Costumo dizer que tudo piora com o passar do tempo, e se há alguma coisa boa em ficar velho é olhar para determinadas situações e poder dizer: já assisti a esse filme. O filme completo é o das nossas próprias vidas, parece que o nascer e o envelhecer são as duas pontas da mesma corda que eram emendada e que em algum momento foi cortado. Quem morre por velhice precisa dos mesmos cuidados e da mesma assistência que o recém nascido, e também, igualmente, nada possui. É um como ciclo.
Hoje, que tenho muito mais passado que futuro, mas ainda, provavelmente, algum futuro, conheço o significado de acumular, e de várias coisas tenho mais do que preciso. Quando saí da casa de meus pais, aos dezoito anos, tudo o que eu tinha cabia em uma pequena e velha mala que nem minha era, e tinha também muitos sonhos. Hoje possuo muito mais do que várias malas, e os sonhos, que podem não mais ser os mesmos, também são muitos.

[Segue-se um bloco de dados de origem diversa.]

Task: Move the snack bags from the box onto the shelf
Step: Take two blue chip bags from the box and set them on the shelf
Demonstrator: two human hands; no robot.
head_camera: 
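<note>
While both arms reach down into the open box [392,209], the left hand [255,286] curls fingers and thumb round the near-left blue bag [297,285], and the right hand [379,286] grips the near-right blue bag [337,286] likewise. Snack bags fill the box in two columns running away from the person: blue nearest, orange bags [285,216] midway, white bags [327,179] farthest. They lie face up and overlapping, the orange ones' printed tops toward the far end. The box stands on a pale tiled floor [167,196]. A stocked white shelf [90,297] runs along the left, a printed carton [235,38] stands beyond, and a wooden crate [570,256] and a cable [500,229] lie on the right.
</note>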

Fazia tempo que eu não me mudava, e na última, no mês passado, não trouxemos os maiores objetos que se tem em uma casa, e mesmo assim os nossos pertences vieram distribuídos em muitas caixas. Mesmo se passando quase um mês há várias caixas a serem abertas.
Não sei dizer se esse acúmulo me faz mais feliz, mas, com certeza, me trás mais segurança e conforto, não apenas conforto físico, mas também espiritual. É aquela sensação de sair de casa em viagem e passar vários dias fora. Viajar é muito bom, mas voltar para casa, para a família e para as próprias coisas é muito melhor.
Tenho certeza que eu viveria muito bem com muito menos, mas embora eu tenha desprendimento para certas coisas não consigo me desfazer de outras, por exemplo, tenho três bicicletas e pode ser que eu compre mais uma. Tenho uma para estrada e uma para trilha, até aqui é fácil de explicar, pois são equipamentos diferentes para duas atividades diferentes, a que eu compraria é porque não conseguiria ir a uma padaria e deixar qualquer uma das duas anteriores na rua, pois podem ser furtadas. Como as rodas são presas com o que se chama de blocagem, se eu as prendo pelo quadro podem furtar as rodas ou, se eu as prende-las pelas rodas, furta-se o quadro. Já a última é uma Caloi 10 de mais de 35 anos que mandei reformar. Não serve mais para as atividades que pratico, mas não achei um motivo para me desfazer dela. Há algum tempo consegui doar os meus discos de vinil e um toca discos com amplificador e caixas acústicas. Só fiz isso porque foi para o Marcelo, meu sobrinho que é músico e adora músicas. Achei que esse material, que continha até várias porcarias, estaria muito melhor com ele do que comigo.
Antes da mudança joguei fora muitos cadernos, trabalhos, xerox e apostilas de diversos cursos dos quais participei. Na mesma leva foram revistas e artigos que eu acumulava. Me livrei de tudo, mas foi com dor no coração. Agora, dentre as caixas que esperam para ser esvaziadas estão os meus livros. Há os que gosto muito, há os que não gostei, há os que ainda não li e, dentre esses,alguns que, provavelmente, não irei ler. Há, inclusive, vários livros técnicos, mas ainda não me sinto confortável para dispor deles. Não tenho o mesmo apreço por móveis, roupas, sapatos, tênis, que também tenho vários, e por eletrônicos como tenho por aquele amontoado de páginas que eu poderia facilmente substituir por arquivos eletrônicos, mas, os meus livros, não, ainda não!